# TASK TO CARRY OUT:
Take from the records below each line that holds "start".
------ SOURCE RECORDS
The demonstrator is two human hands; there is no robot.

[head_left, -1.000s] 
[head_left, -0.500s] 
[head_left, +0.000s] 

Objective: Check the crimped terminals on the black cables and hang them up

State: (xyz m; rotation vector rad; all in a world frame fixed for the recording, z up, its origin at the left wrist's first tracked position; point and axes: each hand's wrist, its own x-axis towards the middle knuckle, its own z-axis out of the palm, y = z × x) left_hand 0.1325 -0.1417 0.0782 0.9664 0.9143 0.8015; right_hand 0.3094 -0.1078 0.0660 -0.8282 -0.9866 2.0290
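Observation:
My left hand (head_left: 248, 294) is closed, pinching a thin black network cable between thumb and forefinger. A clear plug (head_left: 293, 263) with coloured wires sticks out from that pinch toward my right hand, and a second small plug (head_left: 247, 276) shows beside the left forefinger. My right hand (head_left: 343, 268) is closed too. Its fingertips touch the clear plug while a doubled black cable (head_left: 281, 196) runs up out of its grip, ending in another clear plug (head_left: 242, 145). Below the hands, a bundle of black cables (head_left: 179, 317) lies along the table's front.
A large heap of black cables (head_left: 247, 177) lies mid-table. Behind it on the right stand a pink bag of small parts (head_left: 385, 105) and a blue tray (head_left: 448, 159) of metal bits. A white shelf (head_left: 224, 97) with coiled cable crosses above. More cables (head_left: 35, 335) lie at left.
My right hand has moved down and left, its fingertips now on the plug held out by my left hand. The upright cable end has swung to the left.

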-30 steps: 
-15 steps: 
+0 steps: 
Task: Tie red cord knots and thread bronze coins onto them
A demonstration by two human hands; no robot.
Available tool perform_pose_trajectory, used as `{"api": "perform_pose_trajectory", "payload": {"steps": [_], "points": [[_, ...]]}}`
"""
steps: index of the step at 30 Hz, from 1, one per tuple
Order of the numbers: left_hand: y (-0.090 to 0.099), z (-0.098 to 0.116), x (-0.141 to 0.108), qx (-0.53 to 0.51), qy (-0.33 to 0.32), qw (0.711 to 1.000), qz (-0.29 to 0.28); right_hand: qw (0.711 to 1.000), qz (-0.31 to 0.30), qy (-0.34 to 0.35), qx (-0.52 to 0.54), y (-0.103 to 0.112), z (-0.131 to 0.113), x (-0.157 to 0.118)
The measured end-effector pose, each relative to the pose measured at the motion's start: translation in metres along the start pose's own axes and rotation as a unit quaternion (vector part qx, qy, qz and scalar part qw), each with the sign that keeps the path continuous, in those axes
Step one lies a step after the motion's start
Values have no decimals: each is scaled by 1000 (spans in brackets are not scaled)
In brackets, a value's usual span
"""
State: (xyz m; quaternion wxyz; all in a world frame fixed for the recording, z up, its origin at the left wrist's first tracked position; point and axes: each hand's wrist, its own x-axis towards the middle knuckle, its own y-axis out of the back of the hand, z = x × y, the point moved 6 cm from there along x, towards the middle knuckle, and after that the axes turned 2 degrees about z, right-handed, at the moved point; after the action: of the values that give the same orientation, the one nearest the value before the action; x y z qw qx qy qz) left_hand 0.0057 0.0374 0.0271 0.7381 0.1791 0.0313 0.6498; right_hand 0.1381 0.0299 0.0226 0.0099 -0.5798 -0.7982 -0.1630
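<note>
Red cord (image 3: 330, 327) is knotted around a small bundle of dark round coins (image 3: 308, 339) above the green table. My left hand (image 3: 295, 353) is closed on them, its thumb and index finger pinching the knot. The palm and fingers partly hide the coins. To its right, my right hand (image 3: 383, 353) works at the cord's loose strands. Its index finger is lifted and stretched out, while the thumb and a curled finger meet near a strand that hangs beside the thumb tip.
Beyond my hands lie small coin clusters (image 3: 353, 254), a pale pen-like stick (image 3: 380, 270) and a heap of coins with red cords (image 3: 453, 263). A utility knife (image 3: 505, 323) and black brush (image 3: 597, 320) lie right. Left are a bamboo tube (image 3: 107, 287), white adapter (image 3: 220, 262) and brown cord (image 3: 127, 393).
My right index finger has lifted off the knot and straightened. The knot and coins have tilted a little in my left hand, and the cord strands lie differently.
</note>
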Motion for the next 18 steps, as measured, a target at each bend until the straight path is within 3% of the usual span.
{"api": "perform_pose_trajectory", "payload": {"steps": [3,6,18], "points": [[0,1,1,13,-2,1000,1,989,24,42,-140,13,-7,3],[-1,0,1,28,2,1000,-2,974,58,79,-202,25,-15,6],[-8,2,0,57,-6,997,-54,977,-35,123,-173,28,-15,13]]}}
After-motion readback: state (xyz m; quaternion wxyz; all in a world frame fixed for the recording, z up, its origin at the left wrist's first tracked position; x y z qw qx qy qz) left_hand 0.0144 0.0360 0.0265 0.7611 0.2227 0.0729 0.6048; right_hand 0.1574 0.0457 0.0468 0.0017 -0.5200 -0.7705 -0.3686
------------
# ANSWER TO THIS EXERCISE:
The measured end-effector pose, each relative to the pose measured at the motion's start: translation in metres along the start pose's own axes and rotation as a unit quaternion (vector part qx, qy, qz and scalar part qw), each with the sign that keeps the path continuous, in those axes
Step one lies a step after the motion's start

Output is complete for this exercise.